E1 244: Detection and Estimation Theory (3:0)

Instructor

Vaibhav Katewa
Assistant Professor
Department of Electrical Communication Engineering (ECE) / Robert Bosch Center for Cyber-Physical Systems (RBCCPS)
Email: vkatewa(at)iisc(dot)ac(dot)in

Class Timings

Tue-Thu, 2:00-3:30 PM. First class on January 04, 2022.

Venue

Online on Microsoft Teams. The link to join the class lectures is here.

The link to join the Teams group is here.

Class Logistics

We will have live lectures on Microsoft Teams. These lectures will be recorded and made available to the students after each class along with the handwritten notes. The registered students will be added to a Class group in Microsoft Teams. All the course correspondence will happen in this Teams group.

Teaching Assistants

  1. Thummaluru Siddartha Reddy

  2. Anurag Chhetri

  3. Vonteddu Naga Praneeth Linga Reddy

  4. Navneet Kaur

  5. Ashin Farook

Course Overview and Syllabus

This is a graduate level course on statistical inference that deals with decision making based on observed data. The course is divided into two parts - Detection Theory and Estimation Theory. Detection theory provides a framework to make an intelligent guess regarding which hypothesis is true among a given set of n>2 hypotheses, while Estimation Theory provides a framework to intelligently guess the value of an unknown parameter that can be random or deterministic. The students will learn to mathematically formulate appropriate detection and estimation problems, solve these problems to get good/best detectors and estimators, and analyze their performance. This is a math-oriented course and will use concepts from probability, random processes and linear algebra.

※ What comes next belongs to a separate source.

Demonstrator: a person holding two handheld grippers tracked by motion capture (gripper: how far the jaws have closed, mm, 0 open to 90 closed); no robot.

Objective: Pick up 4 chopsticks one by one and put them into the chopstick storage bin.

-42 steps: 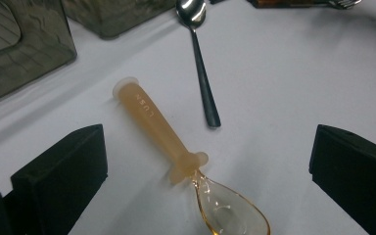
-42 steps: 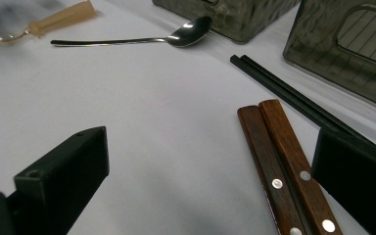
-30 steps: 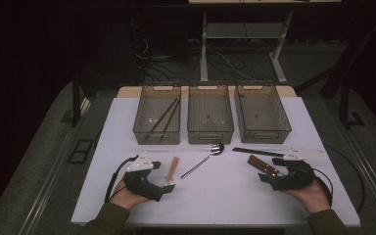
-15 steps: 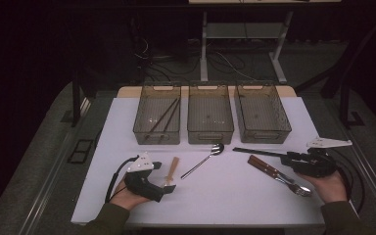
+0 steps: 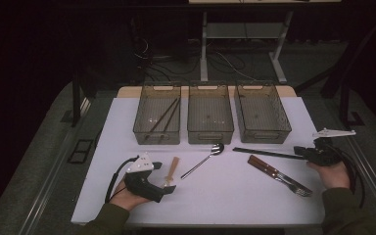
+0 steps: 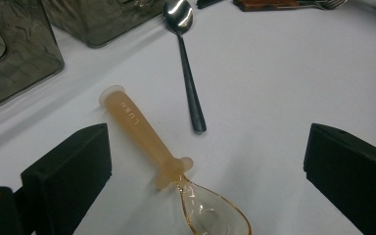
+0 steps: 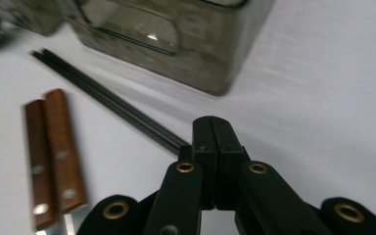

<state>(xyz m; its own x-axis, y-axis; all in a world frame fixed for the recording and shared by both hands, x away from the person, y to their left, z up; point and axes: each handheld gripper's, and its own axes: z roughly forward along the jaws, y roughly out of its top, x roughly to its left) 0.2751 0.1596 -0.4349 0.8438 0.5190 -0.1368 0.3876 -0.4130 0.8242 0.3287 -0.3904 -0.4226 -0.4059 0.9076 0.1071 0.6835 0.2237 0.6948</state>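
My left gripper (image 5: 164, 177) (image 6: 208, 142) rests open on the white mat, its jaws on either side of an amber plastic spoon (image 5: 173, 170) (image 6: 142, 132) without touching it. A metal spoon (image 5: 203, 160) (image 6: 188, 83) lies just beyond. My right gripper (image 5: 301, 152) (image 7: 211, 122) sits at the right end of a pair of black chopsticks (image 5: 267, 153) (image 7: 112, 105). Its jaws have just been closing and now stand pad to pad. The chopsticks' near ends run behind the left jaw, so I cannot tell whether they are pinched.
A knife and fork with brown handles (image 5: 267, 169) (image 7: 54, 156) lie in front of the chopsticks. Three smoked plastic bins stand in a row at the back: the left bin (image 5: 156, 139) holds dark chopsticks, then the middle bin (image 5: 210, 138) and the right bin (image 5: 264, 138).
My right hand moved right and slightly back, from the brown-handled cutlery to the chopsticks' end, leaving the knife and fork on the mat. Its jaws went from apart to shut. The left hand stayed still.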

We will broadly cover the following topics:

  1. Bayesian and Min-Max Hypothesis Testing

  2. Neyman-Pearson Hypothesis Testing

  3. Multiple Hypothesis Testing

  4. Composite Hypothesis Testing and Generalized Likelihood Ratio Test (GLRT)

  5. Detection of random/deterministic signals in presence of noise

  6. Sequential Hypothesis Testing

  7. Bayesian Estimation

  8. MMSE and ML Estimators

  9. Minimum Variance and Best Linear Unbiased Estimators

  10. Cramer-Rao Bound and Consistency

  11. Kalman Filter

Pre-requisites

  1. A graduate level course on Probability and Random Processes

  2. A fair level of understanding of Linear Algebra/Matrix Theory Concepts

Grading

  1. Quizzes: 10%

  2. Homeworks: 25%

  3. One Midterm Exam: 25%

  4. Final Exam: 40%

References

There is no required textbook for the course. Below is a list of useful reference books:

  1. Fundamentals of Statistical Signal Processing - Volume I: Estimation Theory by Steven M. Kay. Prentice Hall, 1993.

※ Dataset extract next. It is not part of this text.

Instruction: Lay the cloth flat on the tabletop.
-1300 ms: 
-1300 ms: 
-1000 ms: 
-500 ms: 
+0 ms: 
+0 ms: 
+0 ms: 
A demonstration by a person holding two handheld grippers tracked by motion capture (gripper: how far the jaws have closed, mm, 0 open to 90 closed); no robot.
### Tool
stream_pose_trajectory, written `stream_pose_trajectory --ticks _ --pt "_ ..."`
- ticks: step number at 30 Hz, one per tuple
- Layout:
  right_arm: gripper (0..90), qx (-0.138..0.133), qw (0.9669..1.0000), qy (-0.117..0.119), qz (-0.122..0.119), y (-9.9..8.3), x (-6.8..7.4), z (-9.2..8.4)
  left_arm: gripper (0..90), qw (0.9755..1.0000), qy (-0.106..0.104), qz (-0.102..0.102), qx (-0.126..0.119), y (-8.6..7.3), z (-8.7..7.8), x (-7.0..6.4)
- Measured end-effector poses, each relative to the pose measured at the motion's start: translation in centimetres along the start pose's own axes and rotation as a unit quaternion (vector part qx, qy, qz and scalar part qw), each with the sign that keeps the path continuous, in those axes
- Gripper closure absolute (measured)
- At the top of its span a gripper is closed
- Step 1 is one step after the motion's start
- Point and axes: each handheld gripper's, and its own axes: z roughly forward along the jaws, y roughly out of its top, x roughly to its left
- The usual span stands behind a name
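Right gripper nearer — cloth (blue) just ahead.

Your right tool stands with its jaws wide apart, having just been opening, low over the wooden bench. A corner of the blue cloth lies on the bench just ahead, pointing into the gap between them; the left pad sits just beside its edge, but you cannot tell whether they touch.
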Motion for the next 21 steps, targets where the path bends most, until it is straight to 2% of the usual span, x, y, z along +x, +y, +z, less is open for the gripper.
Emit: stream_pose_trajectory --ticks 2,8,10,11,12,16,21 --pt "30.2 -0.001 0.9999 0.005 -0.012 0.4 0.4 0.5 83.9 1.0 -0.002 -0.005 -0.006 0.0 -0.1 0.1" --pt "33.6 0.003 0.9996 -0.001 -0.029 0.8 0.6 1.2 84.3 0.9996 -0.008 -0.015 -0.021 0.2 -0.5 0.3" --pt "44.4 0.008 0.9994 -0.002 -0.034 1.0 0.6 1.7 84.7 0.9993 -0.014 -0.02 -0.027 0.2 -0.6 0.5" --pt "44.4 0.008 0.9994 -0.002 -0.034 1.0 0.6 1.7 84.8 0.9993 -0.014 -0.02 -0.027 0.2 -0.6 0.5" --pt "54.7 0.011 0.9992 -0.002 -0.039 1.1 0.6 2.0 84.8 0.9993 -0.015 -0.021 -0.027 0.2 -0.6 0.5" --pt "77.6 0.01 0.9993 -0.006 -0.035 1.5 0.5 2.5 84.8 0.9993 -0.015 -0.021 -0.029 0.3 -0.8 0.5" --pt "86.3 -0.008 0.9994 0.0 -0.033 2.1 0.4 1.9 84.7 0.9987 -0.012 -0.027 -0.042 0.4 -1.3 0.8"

  2. Fundamentals of Statistical Signal Processing - Volume II: Detection Theory by Steven M. Kay. Prentice Hall, 1993.

  3. Statistical Inference for Engineers and Data Scientists by Moulin and Veeravalli. Cambridge University Press, 2019.

  4. An Introduction to Signal Detection and Estimation (2nd Edition) by H. Vincent Poor, Springer-Verlag, 1994.

  5. Statistical Inference (2nd Edition) by Casella and Berger. Duxbury Press, 2002.

  6. Statistical Signal Processing by Louis L. Scharf. Pearson India, 2010.